#### [WHAT THE EXERCISE ASKS]
Beginning with the first line of the data below, set down each line exactly through the line that contains "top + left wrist".

*** Block opens ***

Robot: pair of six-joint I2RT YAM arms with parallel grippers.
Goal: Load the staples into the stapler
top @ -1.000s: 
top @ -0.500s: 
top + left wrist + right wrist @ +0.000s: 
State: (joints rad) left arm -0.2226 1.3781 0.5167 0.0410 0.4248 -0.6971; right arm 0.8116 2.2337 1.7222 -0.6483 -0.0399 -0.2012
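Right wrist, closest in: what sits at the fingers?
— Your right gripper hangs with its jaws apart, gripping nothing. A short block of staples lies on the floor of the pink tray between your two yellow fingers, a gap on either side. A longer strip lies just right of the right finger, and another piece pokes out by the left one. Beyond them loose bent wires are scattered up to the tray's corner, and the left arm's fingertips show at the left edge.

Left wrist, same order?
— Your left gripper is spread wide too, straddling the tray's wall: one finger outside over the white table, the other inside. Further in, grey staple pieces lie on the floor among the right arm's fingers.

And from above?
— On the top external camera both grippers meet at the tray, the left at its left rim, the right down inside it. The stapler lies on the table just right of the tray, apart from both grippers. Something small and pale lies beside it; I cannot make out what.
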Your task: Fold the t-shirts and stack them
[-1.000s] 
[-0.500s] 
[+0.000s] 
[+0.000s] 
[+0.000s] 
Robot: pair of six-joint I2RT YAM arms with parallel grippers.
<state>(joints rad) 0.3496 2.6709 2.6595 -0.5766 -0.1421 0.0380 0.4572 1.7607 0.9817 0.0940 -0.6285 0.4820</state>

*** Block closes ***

#### [WRITTEN RESPONSE]
Robot: pair of six-joint I2RT YAM arms with parallel grippers.
Goal: Load the staples into the stapler
top @ -1.000s: 
top @ -0.500s: 
top + left wrist + right wrist @ +0.000s: 

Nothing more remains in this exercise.